> [Exercise]: From the entries that follow, extract each line holding the string "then".

> [Exercise data]:

========================

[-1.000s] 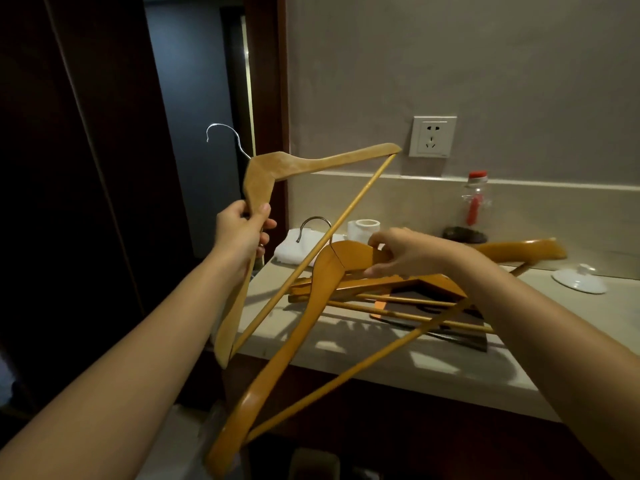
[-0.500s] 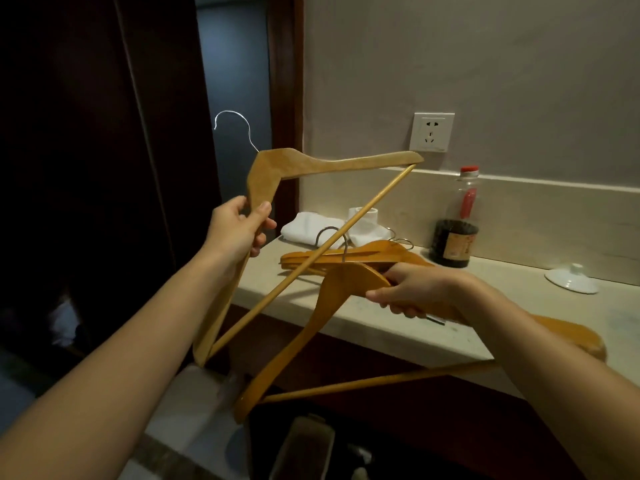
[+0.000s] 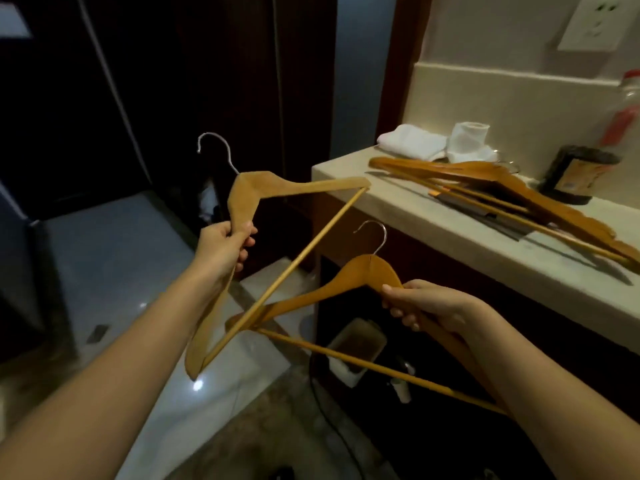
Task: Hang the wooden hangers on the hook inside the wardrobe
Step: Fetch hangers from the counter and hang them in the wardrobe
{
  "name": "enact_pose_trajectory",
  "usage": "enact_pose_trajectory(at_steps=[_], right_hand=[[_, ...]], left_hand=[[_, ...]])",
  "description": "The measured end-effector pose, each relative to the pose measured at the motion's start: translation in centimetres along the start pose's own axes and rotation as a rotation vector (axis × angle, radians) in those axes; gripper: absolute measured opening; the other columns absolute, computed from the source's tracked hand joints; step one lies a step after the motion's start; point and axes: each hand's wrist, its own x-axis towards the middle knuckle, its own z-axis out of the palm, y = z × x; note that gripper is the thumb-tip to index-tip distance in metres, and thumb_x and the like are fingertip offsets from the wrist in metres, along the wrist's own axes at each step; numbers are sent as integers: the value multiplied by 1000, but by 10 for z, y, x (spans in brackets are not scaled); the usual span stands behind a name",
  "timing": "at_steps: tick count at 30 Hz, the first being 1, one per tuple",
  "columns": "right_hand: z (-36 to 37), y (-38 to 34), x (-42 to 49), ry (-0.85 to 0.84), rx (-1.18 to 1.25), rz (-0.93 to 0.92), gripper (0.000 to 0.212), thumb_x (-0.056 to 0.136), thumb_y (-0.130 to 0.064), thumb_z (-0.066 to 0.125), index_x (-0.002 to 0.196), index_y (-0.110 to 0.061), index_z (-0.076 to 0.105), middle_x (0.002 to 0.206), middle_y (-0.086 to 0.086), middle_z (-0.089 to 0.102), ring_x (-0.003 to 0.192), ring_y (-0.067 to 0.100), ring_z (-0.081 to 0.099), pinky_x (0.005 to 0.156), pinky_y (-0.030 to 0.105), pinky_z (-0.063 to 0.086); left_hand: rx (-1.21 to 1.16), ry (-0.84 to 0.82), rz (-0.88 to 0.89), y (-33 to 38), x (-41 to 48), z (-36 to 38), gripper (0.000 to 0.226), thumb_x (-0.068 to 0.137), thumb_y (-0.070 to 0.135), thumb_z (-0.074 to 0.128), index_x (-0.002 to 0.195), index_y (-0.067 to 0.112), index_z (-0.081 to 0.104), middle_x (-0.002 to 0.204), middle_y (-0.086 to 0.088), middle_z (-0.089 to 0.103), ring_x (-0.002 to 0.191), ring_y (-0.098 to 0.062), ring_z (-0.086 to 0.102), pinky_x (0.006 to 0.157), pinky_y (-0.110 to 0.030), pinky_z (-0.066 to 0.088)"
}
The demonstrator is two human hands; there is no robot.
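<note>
Hangers in both hands, held out over the floor (image 3: 114, 258) in front of the table (image 3: 398, 202). Left hand (image 3: 223, 245) wrapped tight around one shoulder arm of a pale wooden hanger (image 3: 263, 192), fingers curled over the wood just below the neck; its metal hook (image 3: 214, 150) points up and left toward the dark wardrobe (image 3: 173, 81), hanger tilted so one end hangs low near the left forearm and the other end reaches close to the table edge. Right hand (image 3: 426, 306) closed around the shoulder of a darker orange hanger (image 3: 360, 275), grip just right of the neck, its hook (image 3: 374, 233) standing upright. The pale hanger's crossbar runs diagonally in front of the orange hanger's left arm, crossing near that hanger's left tip; cannot tell if they touch. More wooden hangers (image 3: 502, 188) lie stacked flat on the table, tips pointing toward the near right edge. Behind them a folded white towel (image 3: 412, 140), a white paper roll (image 3: 467, 140) just beside it, and a dark bottle (image 3: 578, 174) against the back wall. Wall socket (image 3: 592, 26) at top right. Under the table a small white bin (image 3: 356, 351) sits on the floor, partly behind the orange hanger's crossbar. Wardrobe hook not visible, interior too dark to make out
</note>
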Motion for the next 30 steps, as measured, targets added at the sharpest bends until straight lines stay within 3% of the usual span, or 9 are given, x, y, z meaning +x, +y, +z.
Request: enact_pose_trajectory(at_steps=[5, 10, 14, 20, 26, 30], right_hand=[[52, 27, 32, -48, 30, 35, 32, 91, -39, 52, 75, -12, 52, 62, 1, 49, 45, 8, 44, 42, 17, 40], [100, 49, 60, -36, -29, 39, 31, 90, -38, 56, 72, -13, 49, 63, 3, 50, 48, 12, 44, 44, 20, 38], [135, 63, 84, -50, -93, 28, 30, 87, -39, 59, 73, -13, 50, 62, 3, 50, 47, 12, 45, 44, 22, 39], [191, 71, 123, -17, -226, 29, 27, 89, -34, 58, 75, -11, 56, 66, 5, 51, 51, 14, 48, 46, 23, 40], [232, 88, 158, -41, -382, 117, 21, 91, -26, 57, 90, -5, 56, 67, 4, 49, 54, 14, 48, 43, 20, 41], [244, 108, 174, -50, -414, 212, 12, 91, -19, 56, 88, -8, 52, 66, 5, 48, 52, 13, 45, 39, 18, 38]], left_hand=[[-9, 101, -124, -52, -44, -45, 22, 96, 22, 46, 78, 14, 57, 68, 0, 49, 50, -11, 39, 39, -17, 34], [86, 169, -216, -101, -80, -87, 19, 95, 21, 46, 85, 11, 58, 70, 0, 52, 52, -12, 42, 48, -23, 35], [109, 202, -324, -150, -105, -116, 17, 94, 19, 48, 85, 9, 59, 68, -1, 54, 49, -13, 40, 37, -17, 32], [170, 198, -486, -222, -133, -148, 15, 94, 16, 49, 88, 5, 57, 68, -3, 58, 47, -13, 44, 43, -22, 36], [202, 199, -614, -288, -166, -178, 13, 93, 15, 51, 83, 10, 58, 65, -3, 56, 48, -5, 50, 50, -21, 40], [245, 104, -731, -319, -177, -195, 17, 94, 19, 50, 88, 6, 60, 67, -4, 53, 55, -13, 47, 52, -24, 37]])
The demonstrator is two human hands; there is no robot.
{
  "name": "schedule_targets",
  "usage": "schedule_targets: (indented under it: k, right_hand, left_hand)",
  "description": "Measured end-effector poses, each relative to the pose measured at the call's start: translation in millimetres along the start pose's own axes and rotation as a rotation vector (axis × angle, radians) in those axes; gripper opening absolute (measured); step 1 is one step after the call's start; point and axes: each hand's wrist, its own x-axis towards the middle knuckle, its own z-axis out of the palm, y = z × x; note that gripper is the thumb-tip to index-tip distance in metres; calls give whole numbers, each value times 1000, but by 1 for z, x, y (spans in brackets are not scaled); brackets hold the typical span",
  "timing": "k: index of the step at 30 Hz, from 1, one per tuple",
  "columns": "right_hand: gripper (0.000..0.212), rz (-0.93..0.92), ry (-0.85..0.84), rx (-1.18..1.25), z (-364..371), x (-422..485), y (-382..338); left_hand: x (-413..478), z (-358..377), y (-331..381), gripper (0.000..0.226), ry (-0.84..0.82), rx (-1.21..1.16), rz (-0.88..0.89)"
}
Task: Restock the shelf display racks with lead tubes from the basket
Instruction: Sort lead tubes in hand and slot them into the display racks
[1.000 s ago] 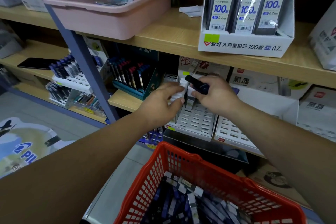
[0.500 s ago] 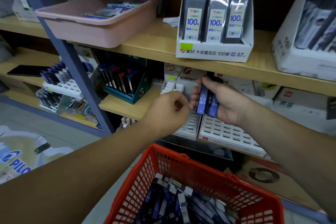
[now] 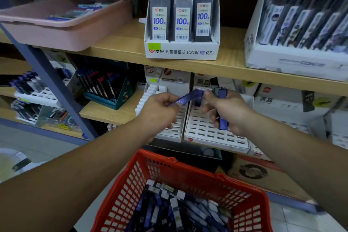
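A red basket [image 3: 188,170] at the bottom holds several blue and white lead tubes [image 3: 180,211]. Two white slotted display racks sit on the lower shelf: the left rack [image 3: 175,126] and the right rack [image 3: 212,133], with most slots bare. My left hand [image 3: 160,111] pinches one blue lead tube [image 3: 185,98], which lies slanted above the racks. My right hand [image 3: 226,111] grips a few more blue tubes [image 3: 223,109], held upright over the right rack.
The upper wooden shelf [image 3: 122,47] carries a pink tray [image 3: 62,24], a white box of 100-lead packs [image 3: 181,20] and a pen display [image 3: 301,24]. Left of the racks stand a teal pen box [image 3: 107,90] and a blue shelf post [image 3: 54,88].
My left hand has drawn one blue tube out of the bundle in my right hand and now holds it slanted. The view has tilted up, showing more of the upper shelf.
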Motion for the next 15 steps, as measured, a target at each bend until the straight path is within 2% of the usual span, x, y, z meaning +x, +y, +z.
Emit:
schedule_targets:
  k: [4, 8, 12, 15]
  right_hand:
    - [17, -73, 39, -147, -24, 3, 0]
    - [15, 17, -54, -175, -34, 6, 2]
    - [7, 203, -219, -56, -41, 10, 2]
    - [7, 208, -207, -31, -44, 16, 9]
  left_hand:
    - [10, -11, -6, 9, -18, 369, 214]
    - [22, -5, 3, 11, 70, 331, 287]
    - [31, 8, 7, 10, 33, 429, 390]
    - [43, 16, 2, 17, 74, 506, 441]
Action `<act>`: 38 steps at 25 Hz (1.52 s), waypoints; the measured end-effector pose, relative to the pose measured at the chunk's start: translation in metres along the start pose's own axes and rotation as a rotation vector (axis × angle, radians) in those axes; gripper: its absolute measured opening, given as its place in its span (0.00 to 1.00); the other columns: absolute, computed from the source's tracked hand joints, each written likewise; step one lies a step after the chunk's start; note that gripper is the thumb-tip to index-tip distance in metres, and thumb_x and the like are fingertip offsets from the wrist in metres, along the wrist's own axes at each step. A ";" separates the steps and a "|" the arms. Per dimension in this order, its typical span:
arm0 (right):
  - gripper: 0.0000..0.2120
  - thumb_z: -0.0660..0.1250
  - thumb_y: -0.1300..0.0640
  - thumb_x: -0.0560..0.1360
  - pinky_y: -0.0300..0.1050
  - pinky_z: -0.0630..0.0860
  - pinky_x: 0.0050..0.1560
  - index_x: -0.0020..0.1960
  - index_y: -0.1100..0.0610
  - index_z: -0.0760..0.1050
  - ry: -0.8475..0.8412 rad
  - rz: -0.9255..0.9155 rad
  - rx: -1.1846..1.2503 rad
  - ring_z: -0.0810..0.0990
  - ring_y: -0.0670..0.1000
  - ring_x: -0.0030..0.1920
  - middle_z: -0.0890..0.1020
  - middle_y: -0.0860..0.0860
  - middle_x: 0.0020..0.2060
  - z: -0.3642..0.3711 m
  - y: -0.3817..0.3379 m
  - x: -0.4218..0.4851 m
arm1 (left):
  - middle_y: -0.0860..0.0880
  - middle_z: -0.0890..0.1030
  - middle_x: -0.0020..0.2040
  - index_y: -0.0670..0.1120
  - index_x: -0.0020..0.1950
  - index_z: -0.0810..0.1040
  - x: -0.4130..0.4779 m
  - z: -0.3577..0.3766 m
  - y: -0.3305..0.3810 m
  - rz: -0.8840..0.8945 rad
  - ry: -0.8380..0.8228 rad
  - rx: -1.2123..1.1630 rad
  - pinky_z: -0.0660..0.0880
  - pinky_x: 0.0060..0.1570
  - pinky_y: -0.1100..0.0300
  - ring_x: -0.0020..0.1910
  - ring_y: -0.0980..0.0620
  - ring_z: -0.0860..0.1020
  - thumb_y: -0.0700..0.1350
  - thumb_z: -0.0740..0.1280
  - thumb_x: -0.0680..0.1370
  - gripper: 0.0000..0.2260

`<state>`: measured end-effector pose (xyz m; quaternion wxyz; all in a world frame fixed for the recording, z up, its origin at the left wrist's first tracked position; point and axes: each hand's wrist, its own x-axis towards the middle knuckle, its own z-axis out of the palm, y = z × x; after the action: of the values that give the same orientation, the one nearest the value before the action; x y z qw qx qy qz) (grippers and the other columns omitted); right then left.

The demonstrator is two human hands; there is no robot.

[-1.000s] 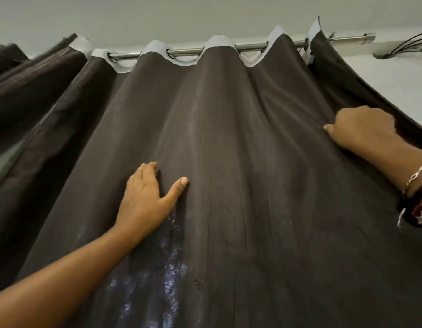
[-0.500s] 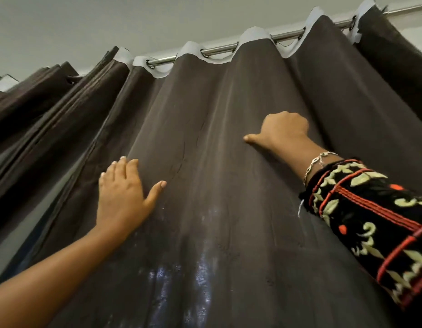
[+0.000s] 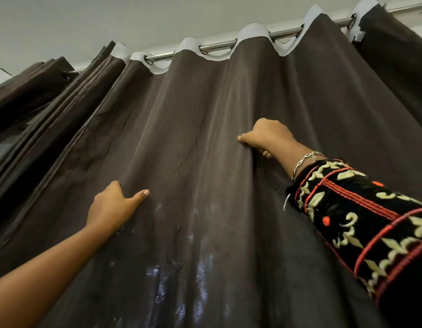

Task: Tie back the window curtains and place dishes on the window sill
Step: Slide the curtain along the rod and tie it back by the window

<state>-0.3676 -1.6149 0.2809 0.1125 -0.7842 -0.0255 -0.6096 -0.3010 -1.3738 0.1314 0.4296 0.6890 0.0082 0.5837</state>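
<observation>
- The dark brown curtain (image 3: 193,119) hung by its eyelets from the metal rod (image 3: 219,46) near the ceiling, spread across almost the whole view, with both of the person's hands on it.
- The left hand (image 3: 113,205) gripped a vertical fold low and left of centre. The fingers were tucked out of sight behind the cloth and the thumb lay across the front. Half a second earlier the same hand had rested flat on the fabric with its fingers on top.
- The right hand (image 3: 264,138), higher and to the right, was closed in a fist on another fold, its thumb pointing left and its curled fingertips showing under the cloth's edge.
- A second before, that hand had held the curtain near the right-hand edge. It had since travelled left, narrowing the stretch of fabric between the two hands.
- The black embroidered sleeve (image 3: 361,209) and silver bracelet (image 3: 305,159) on the right arm, barely visible a second ago, now filled the lower right of the view.
- Gathered pleats (image 3: 51,95) stood packed together at the far left of the rod.
- Pale smears (image 3: 158,278) marked the cloth low down between the arms.
</observation>
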 end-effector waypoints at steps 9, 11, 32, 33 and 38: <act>0.14 0.57 0.63 0.75 0.51 0.71 0.54 0.58 0.64 0.74 0.233 0.011 -0.221 0.74 0.64 0.58 0.76 0.63 0.58 -0.018 0.062 -0.004 | 0.43 0.82 0.47 0.44 0.48 0.79 -0.013 0.021 0.016 0.148 -0.007 -0.093 0.77 0.51 0.50 0.47 0.43 0.79 0.36 0.60 0.76 0.08; 0.14 0.57 0.63 0.75 0.52 0.72 0.55 0.58 0.65 0.74 0.279 0.045 -0.280 0.74 0.65 0.58 0.76 0.65 0.58 -0.033 0.086 -0.002 | 0.45 0.82 0.43 0.44 0.48 0.79 -0.025 0.029 0.031 0.244 0.062 -0.041 0.72 0.44 0.56 0.44 0.44 0.78 0.45 0.61 0.78 0.09; 0.31 0.58 0.32 0.72 0.46 0.66 0.43 0.52 0.59 0.76 0.066 -0.273 0.169 0.77 0.61 0.55 0.80 0.58 0.52 0.039 -0.075 -0.049 | 0.42 0.76 0.60 0.42 0.63 0.70 -0.048 0.020 0.038 0.270 -0.114 -0.088 0.73 0.56 0.53 0.58 0.43 0.74 0.40 0.64 0.76 0.15; 0.28 0.60 0.34 0.72 0.45 0.66 0.43 0.53 0.59 0.76 0.033 -0.245 0.185 0.77 0.60 0.55 0.80 0.57 0.53 0.046 -0.084 -0.049 | 0.43 0.77 0.59 0.43 0.63 0.71 -0.049 0.020 0.036 0.305 -0.110 -0.095 0.73 0.55 0.55 0.57 0.44 0.74 0.39 0.63 0.76 0.15; 0.13 0.59 0.61 0.75 0.47 0.70 0.49 0.57 0.61 0.74 0.070 -0.189 0.035 0.75 0.62 0.58 0.77 0.60 0.57 0.050 -0.079 -0.051 | 0.46 0.78 0.59 0.44 0.61 0.74 -0.048 0.005 0.015 0.411 0.019 -0.167 0.69 0.54 0.61 0.60 0.49 0.75 0.55 0.61 0.76 0.18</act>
<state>-0.3469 -1.5221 0.2314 0.0689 -0.7544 -0.1063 -0.6441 -0.3191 -1.4103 0.1026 0.3573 0.6325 -0.1767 0.6641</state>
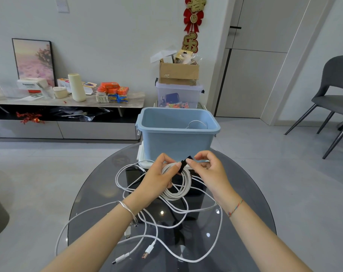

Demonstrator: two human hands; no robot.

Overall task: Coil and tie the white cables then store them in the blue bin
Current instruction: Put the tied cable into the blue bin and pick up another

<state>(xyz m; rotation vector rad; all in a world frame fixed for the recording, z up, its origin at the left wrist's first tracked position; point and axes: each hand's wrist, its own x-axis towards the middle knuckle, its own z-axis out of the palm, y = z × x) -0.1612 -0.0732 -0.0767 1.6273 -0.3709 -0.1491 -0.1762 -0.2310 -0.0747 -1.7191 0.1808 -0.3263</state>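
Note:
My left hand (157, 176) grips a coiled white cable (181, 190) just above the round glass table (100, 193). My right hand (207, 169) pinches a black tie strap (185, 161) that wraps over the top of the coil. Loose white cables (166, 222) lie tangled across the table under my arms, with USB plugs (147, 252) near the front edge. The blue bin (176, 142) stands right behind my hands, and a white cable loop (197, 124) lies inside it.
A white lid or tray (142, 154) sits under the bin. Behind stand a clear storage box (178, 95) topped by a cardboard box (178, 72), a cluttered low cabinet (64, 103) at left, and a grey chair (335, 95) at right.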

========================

> [Exercise output]:
`<state>`: measured end-effector pose (xyz m; quaternion wxyz; all in a world frame fixed for the recording, z up, its origin at the left wrist's first tracked position; point and axes: each hand's wrist, its own x-axis towards the middle knuckle, its own z-axis out of the palm, y = z × x; after the action: of the values that give the same orientation, the one nearest the value before the action; x y z qw qx qy qz) (grippers and the other columns omitted); right then left.
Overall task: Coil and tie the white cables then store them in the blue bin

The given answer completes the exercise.